1.1 Afvalverwijdering op gemeentelijke schaal (tot 1979)
Het tijdvak van de afvalverwijdering op gemeentelijke schaal is ongeveer de periode vóór
1979.
Toentertijd hadden de gemeenten ieder voor zich een of meerdere stortplaatsen op hun
grondgebied liggen, niet zelden in oude zandwinningputten. Ter illustratie: de provincie
Noord-Brabant kent in totaal zo'n 600 voormalige (gemeentelijke) stortplaatsen. Deze
stortplaatsen kenden geen milieuhygiënische voorzieningen en storten was goedkoop: f l . 5,per m3 .
In de Afvalstoffenwet van 1977 werd aangedrongen op regionale samenwerking op het gebied
van afvalverwijdering. Onder druk van een groeiend milieubewustzijn werd op provinciaal
niveau beleid ontwikkeld dat ertoe heeft geleid dat storten op stortplaatsen zonder
milieuvoorzieningen niet langer mogelijk was. Om de investeringen in milieuhygiënische
voorzieningen te kunnen dragen hebben de toenmalige gewesten (gemeentelijke
samenwerkingsverbanden) gewestelijke stortplaatsen opgericht om de door de gemeenten
ingezamelde afvalstoffen op een milieuhygiënisch verantwoorde wijze te verwerken. Door
samen te werken kon het afval efficiënter en goedkoper worden verwerkt.

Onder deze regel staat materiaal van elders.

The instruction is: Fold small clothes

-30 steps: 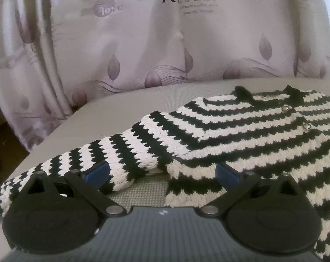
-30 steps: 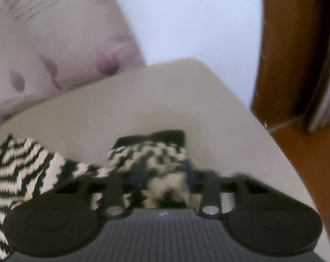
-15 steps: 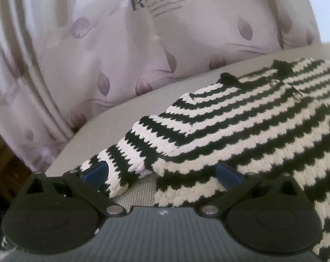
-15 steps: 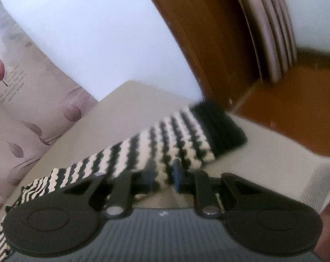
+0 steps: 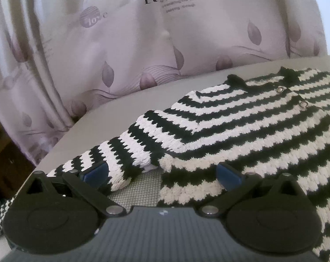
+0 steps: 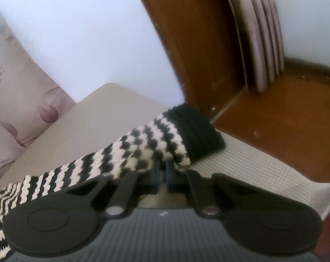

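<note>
A black-and-white striped knit sweater [image 5: 241, 126] lies flat on a grey cushion [image 5: 112, 118], buttons up. Low over its near edge my left gripper [image 5: 161, 173] stands open; one blue pad [image 5: 95, 172] is over the left sleeve [image 5: 125, 152] and the other over the body hem. The right sleeve [image 6: 143, 146] stretches out toward the cushion's corner and ends in a black cuff [image 6: 195, 133]. My right gripper [image 6: 164, 174] has its jaws closing tight on that sleeve's near edge, just short of the cuff.
A pale cushion cover with purple leaves and print [image 5: 165, 32] rises behind the sweater. Past the beige seat corner [image 6: 274, 174] lie a wooden floor [image 6: 285, 120], a brown wooden post [image 6: 186, 32] and a white wall.
The right gripper carried the bunched sleeve out to the right and laid it straight, loosened briefly, then closed on its edge near the cuff. The left gripper tilted and rolled back, staying in place.
</note>
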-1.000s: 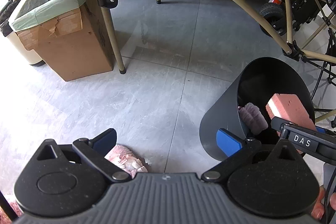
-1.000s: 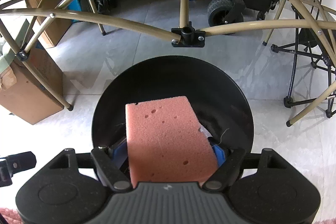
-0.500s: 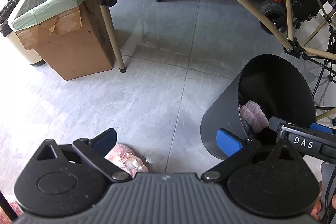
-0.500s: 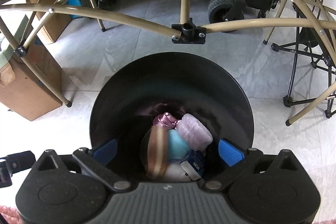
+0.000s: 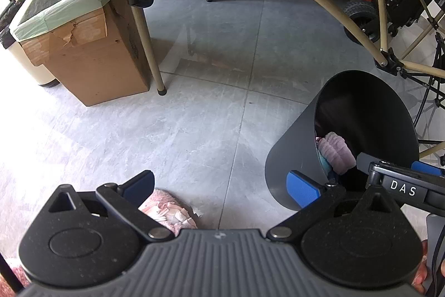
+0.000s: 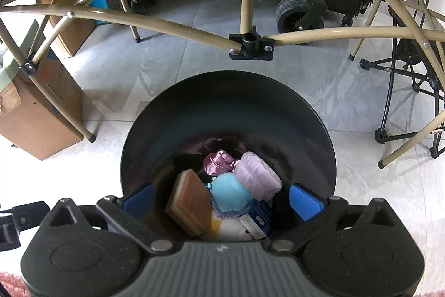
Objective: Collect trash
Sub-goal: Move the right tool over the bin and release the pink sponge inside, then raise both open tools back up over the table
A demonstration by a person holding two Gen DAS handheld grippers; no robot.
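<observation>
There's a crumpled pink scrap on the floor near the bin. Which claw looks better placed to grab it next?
Probably the left. The left claw hangs open with the pink scrap just beside its left finger. The right claw is also open and empty, but it sits over the black bin, where the sponge lies.

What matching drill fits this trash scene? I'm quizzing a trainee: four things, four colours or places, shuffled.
Things:
1. sponge
2. fluffy ball
3. cardboard box
4. right claw

Descriptions:
A. lined with a green bag
B. light blue, inside the black bin
C. open above the bin, empty
D. pink, leaning against the bin's inner wall

Pairs: 1-D, 2-B, 3-A, 4-C
</observation>
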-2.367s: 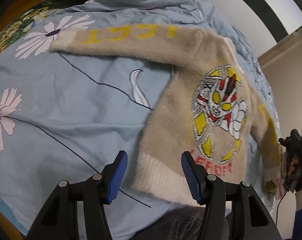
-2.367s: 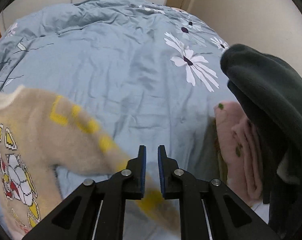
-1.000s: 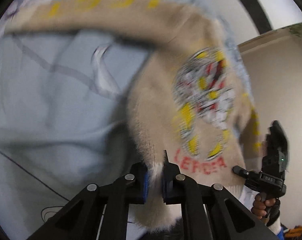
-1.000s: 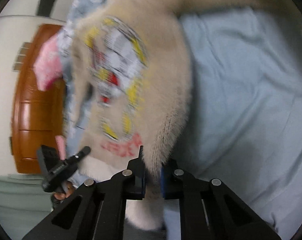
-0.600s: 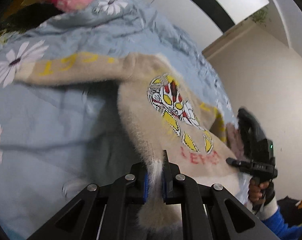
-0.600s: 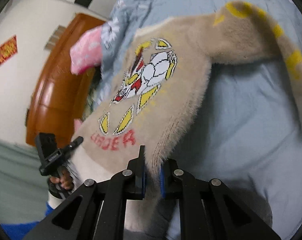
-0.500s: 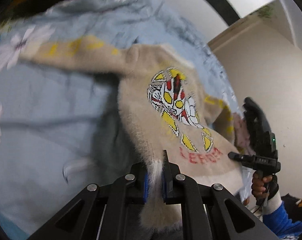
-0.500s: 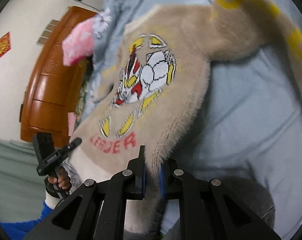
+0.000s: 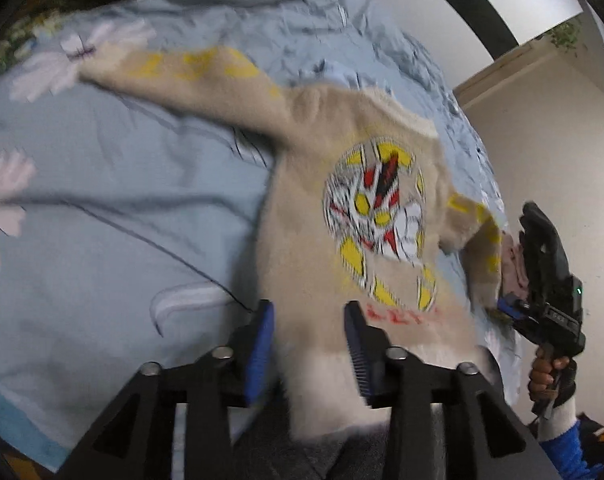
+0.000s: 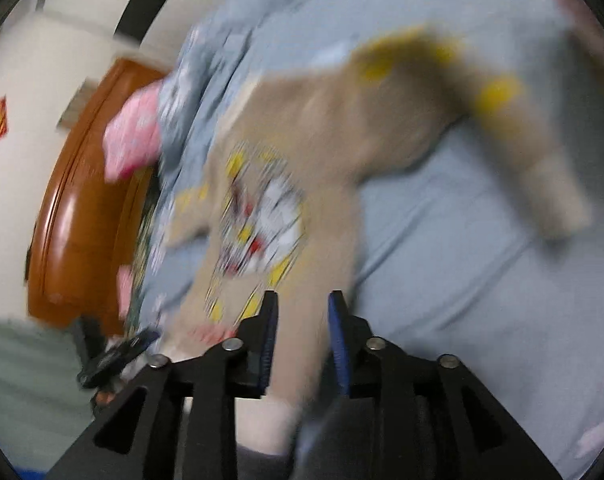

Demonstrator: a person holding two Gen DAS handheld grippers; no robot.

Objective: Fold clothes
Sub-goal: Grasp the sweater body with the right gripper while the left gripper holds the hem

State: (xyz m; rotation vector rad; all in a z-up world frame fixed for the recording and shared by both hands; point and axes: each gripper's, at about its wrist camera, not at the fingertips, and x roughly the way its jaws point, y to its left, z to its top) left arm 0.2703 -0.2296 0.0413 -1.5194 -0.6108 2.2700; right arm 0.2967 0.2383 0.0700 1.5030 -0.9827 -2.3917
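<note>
Left claw (image 9: 308, 334): jaws parted, having just been opening; the cream hem of the beige sweater (image 9: 342, 208) lies between the blue pads (image 9: 262, 344) without being pressed. Right claw (image 10: 302, 330): jaws likewise parted and just opened, the opposite hem corner of the sweater between them, loose; this view is blurred. In the left wrist view the right claw also appears at the right edge, held in a hand (image 9: 546, 372) with a blue sleeve (image 9: 562, 448). The sweater lies face up on the bed, over a light blue duvet (image 9: 102, 208) with white flowers; its hem is nearest, its printed figure at mid-body, one yellow-lettered sleeve stretched far left, the other bent down at the right bed edge. Bare duvet extends left of the sweater. Beyond: a pink pillow (image 10: 132, 140), a wooden headboard (image 10: 78, 216), and pale walls.
</note>
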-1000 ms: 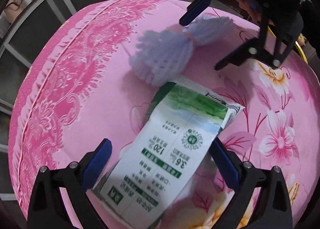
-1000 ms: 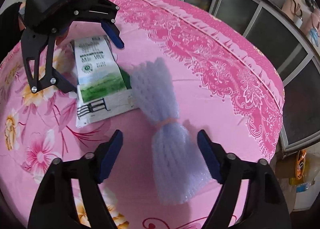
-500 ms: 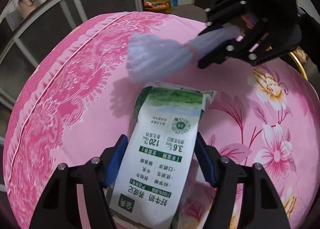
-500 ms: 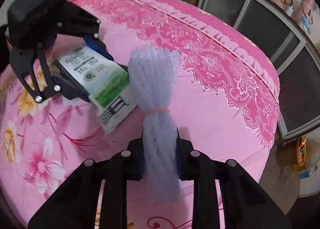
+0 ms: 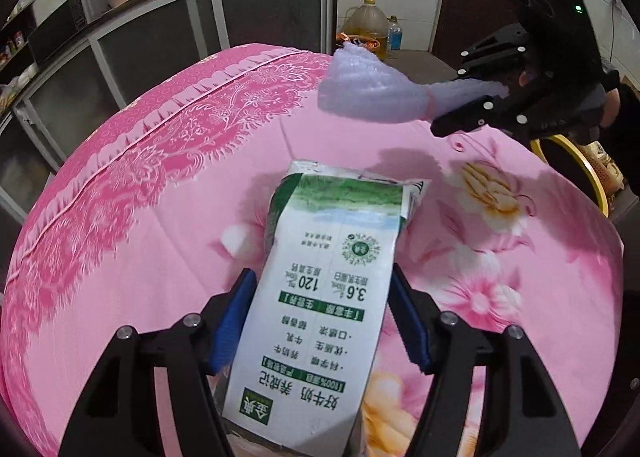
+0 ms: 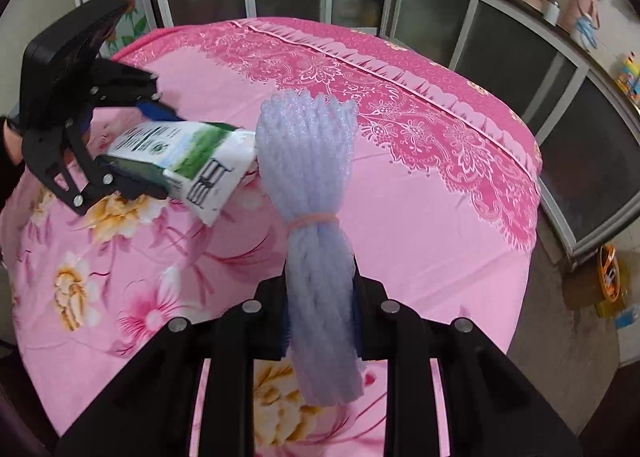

1.2 Afvalverwijdering op gewestelijke schaal (1979-1991)
De nog in gebruik zijnde gemeentelijke stortplaatsen zijn zo snel mogelijk afgebouwd. Het
door of namens de gemeenten ingezamelde afval is vervolgens aangeboden op de
gewestelijke stortplaatsen. Ook is met de motie Lansink (Ladder van Lansink) in 1979 een
voorkeursvolgorde aangebracht in de afvalverwijdering. Waar storten op de laatste trede staat,
verbranden op de voorlaatste en composteren daar weer boven; preventie, het voorkomen van
afval, staat bovenaan de ladder. Uitwerking van deze motie in provinciaal beleid heeft er door de kapitaalsintensieve vormen van afvalverwerking waar het hier om gaat - in 1991 toe
geleid dat alle Brabantse gemeenten (samenwerkend in gewesten) en de Provincie NoordBrabant gezamenlijk de N.V. Sturing Afvalverwijdering Noord-Brabant (Afvalsturing
Brabant of ASB) hebben opgericht. Daarmee begint het tijdvak van afvalverwijdering tussen
gewestelijke en provinciale schaal. ASB was een logistieke en administratieve organisatie op
provinciale schaal. Aandeelhouders waren de Provincie Noord-Brabant en de Brabantse
gemeenten. Het streven van ASB was een doelmatige en milieuhygiënisch verantwoorde
verwerking van afvalstromen. Om haar taak optimaal te kunnen vervullen heeft ASB
langlopende contracten afgesloten voor HRA en GFT.
1.3 Afvalverwijdering tussen gewestelijke en provinciale schaal (1991-1999)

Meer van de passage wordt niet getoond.